**ACTION ITEM:** All of the data below should be set down again verbatim, without any images.

***

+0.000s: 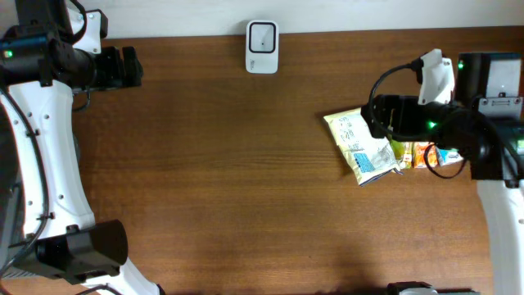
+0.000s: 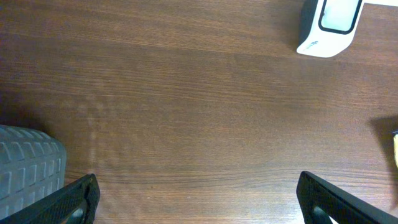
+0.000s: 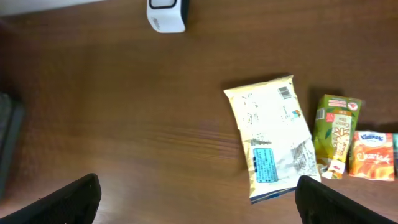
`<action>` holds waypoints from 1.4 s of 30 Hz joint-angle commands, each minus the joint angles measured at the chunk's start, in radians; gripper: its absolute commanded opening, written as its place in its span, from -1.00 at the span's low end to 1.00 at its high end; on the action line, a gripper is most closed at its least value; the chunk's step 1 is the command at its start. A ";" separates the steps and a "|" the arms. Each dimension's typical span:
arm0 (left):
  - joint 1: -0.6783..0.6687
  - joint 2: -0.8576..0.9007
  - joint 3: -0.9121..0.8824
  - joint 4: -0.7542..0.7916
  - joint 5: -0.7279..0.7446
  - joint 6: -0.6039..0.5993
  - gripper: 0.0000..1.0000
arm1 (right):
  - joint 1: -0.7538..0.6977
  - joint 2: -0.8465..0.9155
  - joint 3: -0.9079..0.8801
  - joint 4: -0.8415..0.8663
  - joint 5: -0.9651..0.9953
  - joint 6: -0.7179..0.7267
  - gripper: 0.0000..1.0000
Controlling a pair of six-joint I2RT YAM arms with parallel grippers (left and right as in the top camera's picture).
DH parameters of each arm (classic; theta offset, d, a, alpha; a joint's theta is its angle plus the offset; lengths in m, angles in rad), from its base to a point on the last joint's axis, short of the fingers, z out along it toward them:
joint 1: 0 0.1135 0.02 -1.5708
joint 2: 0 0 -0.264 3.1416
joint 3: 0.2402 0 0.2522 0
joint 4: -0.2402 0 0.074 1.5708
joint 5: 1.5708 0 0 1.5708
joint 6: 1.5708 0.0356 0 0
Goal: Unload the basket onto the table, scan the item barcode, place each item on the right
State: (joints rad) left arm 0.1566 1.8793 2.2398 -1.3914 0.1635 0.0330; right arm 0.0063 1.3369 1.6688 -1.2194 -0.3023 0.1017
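Pouch lies flat beneath the wide-open right gripper.

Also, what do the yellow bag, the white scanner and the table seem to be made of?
Yellow bag: thin plastic film, probably; slightly glossy, crinkled at its lower end.
White scanner: hard plastic, it seems; smooth shell with a dark-framed window on its face.
Table: wood or wood-look laminate, I cannot tell which; dark brown grain lines, low sheen.

Overhead looks straight down; both wrist cameras face the scanner.
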 commanded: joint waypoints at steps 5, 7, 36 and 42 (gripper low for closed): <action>0.003 0.003 -0.002 0.001 -0.003 0.005 0.98 | 0.040 -0.043 -0.043 0.047 0.028 -0.145 0.97; 0.003 0.003 -0.002 0.001 -0.004 0.005 0.98 | 0.077 -0.114 -0.156 0.206 0.075 -0.176 0.97; 0.004 0.003 -0.002 0.001 -0.004 0.005 0.98 | 0.084 -1.334 -1.663 1.146 0.232 -0.169 0.97; 0.003 0.003 -0.002 0.001 -0.004 0.005 0.98 | 0.084 -1.334 -1.663 1.147 0.232 -0.169 0.97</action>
State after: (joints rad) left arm 0.1566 1.8835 2.2395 -1.3914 0.1596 0.0330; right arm 0.0971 0.0139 0.0135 -0.0715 -0.0753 -0.0753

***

**COMPLETED TASK:**
+0.000s: 
+0.000s: 
+0.000s: 
`<action>` holds waypoints from 1.4 s of 30 Hz joint-angle commands, each minus the joint angles measured at the chunk's start, in radians; gripper: its absolute commanded opening, written as its place in its span, from -1.00 at the span's low end to 1.00 at its high end; on the action line, a gripper is most closed at its least value; the chunk's step 1 is the command at its start. A ";" separates the steps and a "|" the arms. Each dimension's typical span:
arm0 (left):
  - joint 1: -0.6783..0.6687
  - joint 2: -0.8576..0.9007
  - joint 3: -0.9121..0.8824
  - joint 4: -0.7542..0.7916
  - joint 5: -0.7279..0.7446
  - joint 6: -0.6039..0.5993
  - gripper: 0.0000..1.0000
arm1 (right):
  - joint 1: -0.7538..0.6977
  - joint 2: -0.8465..0.9155
  - joint 3: -0.9079..0.8801
  - joint 4: -0.8415..0.8663
  - joint 5: -0.9651..0.9953
  - joint 6: -0.7179..0.7267
  - gripper: 0.0000..1.0000
Controlling a pair of six-joint I2RT YAM arms with parallel grippers (left and right as in the top camera's picture).
DH parameters of each arm (classic; theta offset, d, a, alpha; a joint's theta is its angle plus the offset; lengths in m, angles in rad), from its base to a point on the last joint's axis, short of the fingers, z out along it toward them:
joint 1: 0 0.1135 0.02 -1.5708
joint 2: 0 0 -0.264 3.1416
joint 3: 0.2402 0 0.2522 0
joint 4: -0.2402 0 0.074 1.5708
joint 5: 1.5708 0 0 1.5708
joint 6: 1.5708 0.0356 0 0
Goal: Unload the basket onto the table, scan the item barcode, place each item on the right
State: (joints rad) left arm 0.1566 1.8793 2.2398 -1.3914 0.1635 0.0330; right arm 0.0063 1.3369 1.6688 -1.2194 -0.3023 0.1017
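Pouch lies flat beneath the wide-open right gripper.

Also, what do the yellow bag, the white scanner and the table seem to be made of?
Yellow bag: thin plastic film, probably; slightly glossy, crinkled at its lower end.
White scanner: hard plastic, it seems; smooth shell with a dark-framed window on its face.
Table: wood or wood-look laminate, I cannot tell which; dark brown grain lines, low sheen.

Overhead looks straight down; both wrist cameras face the scanner.
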 commanded: joint waypoints at steps 5, 7, 36 and 42 (gripper low for closed): <action>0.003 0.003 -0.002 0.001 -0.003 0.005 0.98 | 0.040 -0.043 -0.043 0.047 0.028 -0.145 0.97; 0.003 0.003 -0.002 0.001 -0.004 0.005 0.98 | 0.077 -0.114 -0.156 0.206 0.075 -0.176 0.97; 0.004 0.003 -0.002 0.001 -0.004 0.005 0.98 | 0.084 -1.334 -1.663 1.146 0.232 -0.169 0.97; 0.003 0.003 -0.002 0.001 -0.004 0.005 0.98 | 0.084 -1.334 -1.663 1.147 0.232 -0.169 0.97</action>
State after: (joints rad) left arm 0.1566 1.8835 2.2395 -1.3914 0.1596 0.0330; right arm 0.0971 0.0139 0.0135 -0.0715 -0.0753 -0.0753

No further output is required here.